Field Marshal Julian Hedworth George Byng, 1st Viscount Byng of Vimy (11 September 1862 – 6 June 1935), was a British Army officer who served as Governor General of Canada, the 12th since the Canadian Confederation.

Known to friends as "Bungo", Byng was born to a noble family at Wrotham Park in Hertfordshire, England and educated at Eton College, along with his brothers. Upon graduation, he received a commission as a militia officer and saw service in Egypt and Sudan before enrolling in the Staff College, Camberley. There, he befriended individuals who would be his contemporaries when he attained senior rank in France. Following distinguished service during the First World War—specifically, with the British Expeditionary Force in France, in the Battle of Gallipoli, as commander of the Canadian Corps at Vimy Ridge, and as commander of the British Third Army—Byng was elevated to the peerage in 1919. In 1921, King George V, on the recommendation of Prime Minister David Lloyd George, appointed him to replace Victor Cavendish, 9th Duke of Devonshire as Canada's governor general, a post he occupied until Freeman Freeman-Thomas, 1st Viscount Willingdon succeeded him in 1926. Byng proved to be popular with Canadians due to his war leadership, though his stepping directly into political affairs became the catalyst for widespread changes to the role of the Crown in all of the British Dominions.

After his viceregal tenure, Byng returned to the UK to be appointed Commissioner of Police of the Metropolis and was promoted within the peerage to become Viscount Byng of Vimy. Three years after attaining the rank of field marshal, he died at his home, Thorpe Hall, on 6 June 1935.

Early life

Byng was born at the family seat of Wrotham Park, in Hertfordshire, as the seventh son and 13th and youngest child of George Byng, 2nd Earl of Strafford (who, due to the size of his family, ran a relatively frugal household) and Harriet Elizabeth Cavendish, daughter of Charles Cavendish, 1st Baron Chesham.

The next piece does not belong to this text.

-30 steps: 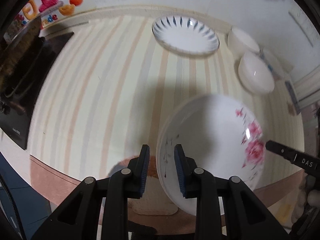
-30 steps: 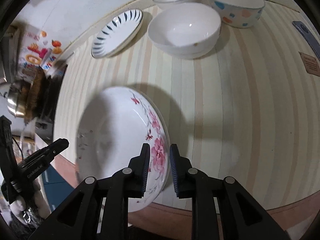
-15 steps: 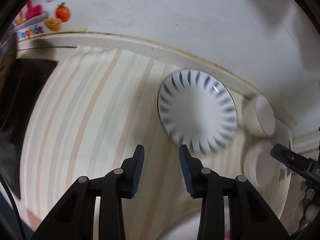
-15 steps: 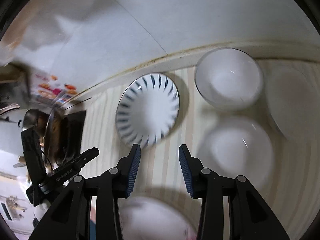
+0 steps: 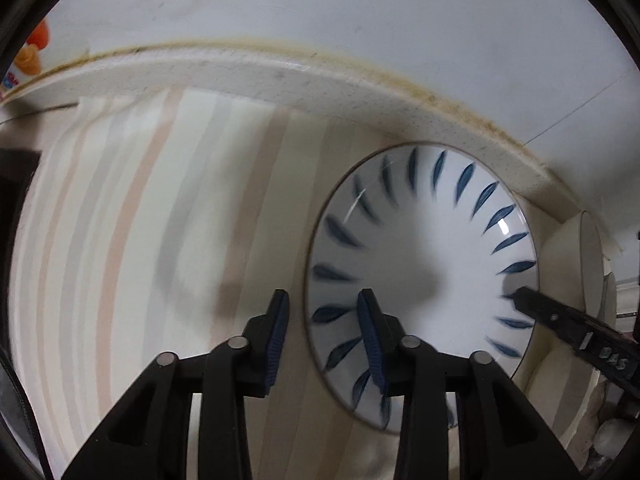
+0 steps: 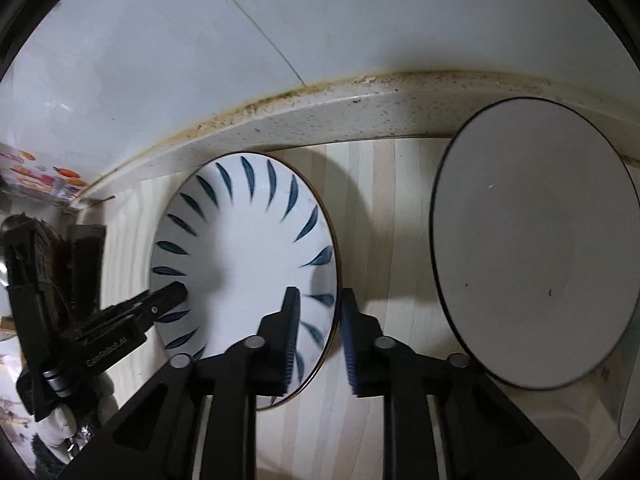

Until the age of 17, Byng was enrolled at Eton College, although he did not enter the sixth form. At Eton Byng first received the nickname "Bungo"—to distinguish him from his elder brothers "Byngo" and "Bango"—but his time at the college was undistinguished, and he received poor reports; indicative of his attitude towards academics, he once traded his Latin grammar book and his brother Lionel's best trousers to a hawker for a pair of ferrets and a pineapple. Byng later claimed that he had been the school's worst "Scug", the colloquial term for an undistinguished boy.

Early military career

Byng was from a military family, his grandfather having served with Wellington at the Battle of Waterloo. With three brothers already in the army and another already put up for the 7th Queen's Own Hussars, Byng's father did not think he could afford a regular army commission for his youngest son. Thus, at the age of 17, Byng was instead sent into the militia and on 12 December 1879 commissioned as a second lieutenant into the 2nd (Edmonton) Royal Middlesex Rifles (later the 7th Battalion, King's Royal Rifle Corps).